— What you are asked to do —
Look at the entries below and reproduce them exactly.

— The records —
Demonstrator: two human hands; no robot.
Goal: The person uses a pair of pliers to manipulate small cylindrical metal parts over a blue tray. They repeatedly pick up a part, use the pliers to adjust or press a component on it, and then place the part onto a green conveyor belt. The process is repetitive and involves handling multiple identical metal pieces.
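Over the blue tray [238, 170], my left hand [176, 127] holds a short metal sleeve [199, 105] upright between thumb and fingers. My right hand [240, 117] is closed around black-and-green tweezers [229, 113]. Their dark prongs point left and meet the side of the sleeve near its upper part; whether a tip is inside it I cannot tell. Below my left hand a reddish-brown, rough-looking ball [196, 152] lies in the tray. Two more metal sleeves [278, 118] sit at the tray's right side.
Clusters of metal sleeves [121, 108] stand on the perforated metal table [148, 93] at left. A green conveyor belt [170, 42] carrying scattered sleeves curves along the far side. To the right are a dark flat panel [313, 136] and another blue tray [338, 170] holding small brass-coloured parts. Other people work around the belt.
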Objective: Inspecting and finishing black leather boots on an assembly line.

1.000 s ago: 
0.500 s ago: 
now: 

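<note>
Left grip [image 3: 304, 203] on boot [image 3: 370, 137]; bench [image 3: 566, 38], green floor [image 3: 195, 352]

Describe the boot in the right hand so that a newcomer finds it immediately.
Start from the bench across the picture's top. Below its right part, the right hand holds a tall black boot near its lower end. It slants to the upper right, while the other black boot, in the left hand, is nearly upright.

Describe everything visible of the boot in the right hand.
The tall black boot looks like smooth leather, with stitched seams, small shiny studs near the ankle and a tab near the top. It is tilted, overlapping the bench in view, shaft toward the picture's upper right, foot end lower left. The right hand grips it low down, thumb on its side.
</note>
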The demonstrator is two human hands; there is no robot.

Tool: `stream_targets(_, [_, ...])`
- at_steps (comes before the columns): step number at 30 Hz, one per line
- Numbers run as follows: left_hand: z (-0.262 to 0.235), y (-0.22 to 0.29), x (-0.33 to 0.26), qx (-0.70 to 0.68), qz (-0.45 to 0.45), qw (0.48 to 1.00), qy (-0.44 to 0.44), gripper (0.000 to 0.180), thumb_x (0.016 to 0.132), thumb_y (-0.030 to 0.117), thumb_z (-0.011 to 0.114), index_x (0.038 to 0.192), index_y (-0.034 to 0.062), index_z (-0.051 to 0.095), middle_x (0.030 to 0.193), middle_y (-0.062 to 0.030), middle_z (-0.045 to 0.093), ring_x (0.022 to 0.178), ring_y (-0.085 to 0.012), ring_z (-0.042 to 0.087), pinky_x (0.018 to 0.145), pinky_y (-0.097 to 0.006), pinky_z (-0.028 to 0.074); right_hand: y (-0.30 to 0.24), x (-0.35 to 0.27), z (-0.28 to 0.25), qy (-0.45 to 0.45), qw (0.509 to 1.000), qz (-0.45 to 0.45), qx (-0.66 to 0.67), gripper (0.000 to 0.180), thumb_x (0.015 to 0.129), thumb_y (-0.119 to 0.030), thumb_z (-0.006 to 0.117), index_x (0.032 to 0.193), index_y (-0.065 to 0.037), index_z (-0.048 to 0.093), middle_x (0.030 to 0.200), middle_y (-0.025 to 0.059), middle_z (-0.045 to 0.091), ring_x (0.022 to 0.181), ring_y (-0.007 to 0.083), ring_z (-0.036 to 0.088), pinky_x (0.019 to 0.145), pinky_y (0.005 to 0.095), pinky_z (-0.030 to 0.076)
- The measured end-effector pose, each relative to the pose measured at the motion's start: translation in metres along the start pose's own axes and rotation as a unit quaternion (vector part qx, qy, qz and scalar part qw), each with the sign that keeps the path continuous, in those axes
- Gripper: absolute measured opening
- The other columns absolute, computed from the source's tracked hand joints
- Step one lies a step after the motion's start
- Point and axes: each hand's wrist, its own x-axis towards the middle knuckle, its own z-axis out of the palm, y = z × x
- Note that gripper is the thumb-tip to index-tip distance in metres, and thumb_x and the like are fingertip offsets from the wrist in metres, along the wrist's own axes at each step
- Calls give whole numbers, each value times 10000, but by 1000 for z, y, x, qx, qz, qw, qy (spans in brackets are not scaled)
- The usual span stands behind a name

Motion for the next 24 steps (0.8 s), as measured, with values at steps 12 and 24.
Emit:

— Result of this task —
Demonstrator: two human hands; no robot.
Goal: The person uses a pair of pliers to manipulate small cylindrical metal parts over a blue tray. They repeatedly pick up a part, use the pliers to adjust or press a component on it, and then place the part onto a green conveyor belt. The process is repetitive and involves handling multiple identical metal pieces.
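Over the blue tray [238, 170], my left hand [176, 127] holds a short metal sleeve [199, 105] upright between thumb and fingers. My right hand [240, 117] is closed around black-and-green tweezers [229, 113]. Their dark prongs point left and meet the side of the sleeve near its upper part; whether a tip is inside it I cannot tell. Below my left hand a reddish-brown, rough-looking ball [196, 152] lies in the tray. Two more metal sleeves [278, 118] sit at the tray's right side.
Clusters of metal sleeves [121, 108] stand on the perforated metal table [148, 93] at left. A green conveyor belt [170, 42] carrying scattered sleeves curves along the far side. To the right are a dark flat panel [313, 136] and another blue tray [338, 170] holding small brass-coloured parts. Other people work around the belt.
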Objective: Inspecting and finishing black leather boots on an assembly line.

1.000 s ago: 
0.500 s ago: 
now: 

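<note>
Left grip [image 3: 304, 203] on boot [image 3: 370, 137]; bench [image 3: 566, 38], green floor [image 3: 195, 352]

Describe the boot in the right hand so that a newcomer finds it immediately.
Start from the bench across the picture's top. Below its right part, the right hand holds a tall black boot near its lower end. It slants to the upper right, while the other black boot, in the left hand, is nearly upright.

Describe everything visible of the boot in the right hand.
The tall black boot looks like smooth leather, with stitched seams, small shiny studs near the ankle and a tab near the top. It is tilted, overlapping the bench in view, shaft toward the picture's upper right, foot end lower left. The right hand grips it low down, thumb on its side.
</note>
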The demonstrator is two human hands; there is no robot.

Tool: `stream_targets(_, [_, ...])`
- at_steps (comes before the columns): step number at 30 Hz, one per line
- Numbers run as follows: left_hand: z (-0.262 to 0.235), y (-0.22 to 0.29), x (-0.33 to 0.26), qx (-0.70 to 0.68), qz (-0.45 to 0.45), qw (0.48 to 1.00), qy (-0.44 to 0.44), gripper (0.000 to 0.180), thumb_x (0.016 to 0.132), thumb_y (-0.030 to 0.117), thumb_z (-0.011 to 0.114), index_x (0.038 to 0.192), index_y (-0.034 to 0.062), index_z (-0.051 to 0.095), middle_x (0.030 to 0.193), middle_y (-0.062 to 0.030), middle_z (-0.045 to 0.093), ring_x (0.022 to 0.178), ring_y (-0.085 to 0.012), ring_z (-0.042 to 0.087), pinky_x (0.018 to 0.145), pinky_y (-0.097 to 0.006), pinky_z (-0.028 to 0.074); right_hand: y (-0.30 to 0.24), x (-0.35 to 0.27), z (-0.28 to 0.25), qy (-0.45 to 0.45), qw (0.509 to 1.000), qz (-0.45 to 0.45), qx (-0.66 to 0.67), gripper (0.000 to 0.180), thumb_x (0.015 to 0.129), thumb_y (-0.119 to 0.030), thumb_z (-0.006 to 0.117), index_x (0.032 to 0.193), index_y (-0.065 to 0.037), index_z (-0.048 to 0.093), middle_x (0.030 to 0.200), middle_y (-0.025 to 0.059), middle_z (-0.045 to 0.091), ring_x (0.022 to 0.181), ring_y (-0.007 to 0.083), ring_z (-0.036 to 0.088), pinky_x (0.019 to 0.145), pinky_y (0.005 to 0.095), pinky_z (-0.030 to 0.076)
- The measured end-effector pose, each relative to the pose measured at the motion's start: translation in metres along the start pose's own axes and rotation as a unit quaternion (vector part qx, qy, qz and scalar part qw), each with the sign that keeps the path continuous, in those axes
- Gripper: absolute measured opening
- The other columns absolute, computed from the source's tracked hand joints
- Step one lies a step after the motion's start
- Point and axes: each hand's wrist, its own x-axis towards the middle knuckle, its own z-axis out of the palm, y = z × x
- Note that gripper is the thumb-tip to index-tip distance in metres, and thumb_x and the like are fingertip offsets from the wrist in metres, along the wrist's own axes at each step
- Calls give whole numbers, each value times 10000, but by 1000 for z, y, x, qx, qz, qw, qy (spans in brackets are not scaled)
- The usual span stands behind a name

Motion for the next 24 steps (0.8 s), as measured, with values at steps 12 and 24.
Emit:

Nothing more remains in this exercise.